Random tests should use fixed seeds.

Example:

seed = 12345

When a failure occurs, print the seed and graph.

This makes bugs reproducible.

Debug Output

When a test fails, useful output includes:

vertices
edges sorted by weight
accepted edges
rejected edges
component roots
total cost

Do not print only:

expected != actual

Graph bugs need context.

Common Mistakes

Asserting Exact Edges with Equal Weights

Multiple MSTs may exist. Assert cost and validity instead.
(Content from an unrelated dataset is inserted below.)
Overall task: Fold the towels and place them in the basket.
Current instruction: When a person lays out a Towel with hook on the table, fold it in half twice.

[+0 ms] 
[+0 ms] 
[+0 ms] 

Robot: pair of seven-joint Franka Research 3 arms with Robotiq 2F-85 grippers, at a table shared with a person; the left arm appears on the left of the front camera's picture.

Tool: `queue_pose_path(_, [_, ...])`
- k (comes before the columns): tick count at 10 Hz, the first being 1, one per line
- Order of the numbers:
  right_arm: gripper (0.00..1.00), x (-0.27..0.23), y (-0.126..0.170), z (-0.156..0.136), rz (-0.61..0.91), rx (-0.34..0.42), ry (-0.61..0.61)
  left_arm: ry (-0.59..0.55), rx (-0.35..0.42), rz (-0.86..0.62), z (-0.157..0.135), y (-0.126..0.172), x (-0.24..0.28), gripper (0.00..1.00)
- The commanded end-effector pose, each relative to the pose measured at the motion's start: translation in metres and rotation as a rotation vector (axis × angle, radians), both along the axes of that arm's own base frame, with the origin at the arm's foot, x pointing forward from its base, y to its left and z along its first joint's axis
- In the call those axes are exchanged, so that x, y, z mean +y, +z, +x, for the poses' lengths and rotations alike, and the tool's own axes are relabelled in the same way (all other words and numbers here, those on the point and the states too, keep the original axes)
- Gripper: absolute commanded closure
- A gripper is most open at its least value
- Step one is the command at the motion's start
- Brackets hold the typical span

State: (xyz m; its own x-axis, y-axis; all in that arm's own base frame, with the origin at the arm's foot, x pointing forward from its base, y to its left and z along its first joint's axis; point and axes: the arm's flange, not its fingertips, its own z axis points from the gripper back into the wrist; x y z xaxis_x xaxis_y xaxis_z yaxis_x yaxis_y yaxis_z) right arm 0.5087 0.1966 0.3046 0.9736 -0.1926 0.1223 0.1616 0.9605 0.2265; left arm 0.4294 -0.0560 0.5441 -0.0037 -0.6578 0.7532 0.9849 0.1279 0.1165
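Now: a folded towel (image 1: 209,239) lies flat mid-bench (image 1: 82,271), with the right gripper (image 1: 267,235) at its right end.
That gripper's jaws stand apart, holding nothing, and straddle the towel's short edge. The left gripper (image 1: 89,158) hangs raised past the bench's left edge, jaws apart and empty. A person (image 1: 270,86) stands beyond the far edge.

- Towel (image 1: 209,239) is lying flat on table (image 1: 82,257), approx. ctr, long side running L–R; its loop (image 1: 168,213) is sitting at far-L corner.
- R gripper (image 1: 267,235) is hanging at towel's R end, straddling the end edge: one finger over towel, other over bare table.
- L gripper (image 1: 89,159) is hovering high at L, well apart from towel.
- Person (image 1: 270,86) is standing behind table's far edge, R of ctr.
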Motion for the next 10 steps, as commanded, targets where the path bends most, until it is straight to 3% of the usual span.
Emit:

Forgetting Disconnected Cases

Real sparse graphs are often disconnected.

Ignoring Self-Loops

Self-loops should not enter the MST.

Skipping Overflow Tests

Cost accumulation can fail even when edge selection is correct.

Trusting One Algorithm

Cross-checking independent implementations is stronger.

Recipe

Use this testing checklist for MST code:

  1. Test tiny known graphs.
  2. Test equal weights, negative weights, self-loops, and parallel edges.
  3. Test disconnected graphs according to the API contract.
  4. Validate tree or forest structure.
  5. Compare Kruskal and Prim on random graphs.
  6. Use brute force for very small graphs.
  7. Use fixed random seeds.
  8. Print enough graph state to reproduce failures.
  9. Include overflow tests for total cost.

MST testing should verify both structure and optimality. A low cost is meaningless if the output is disconnected. A connected tree is insufficient if a cheaper tree exists. Strong tests cover both sides.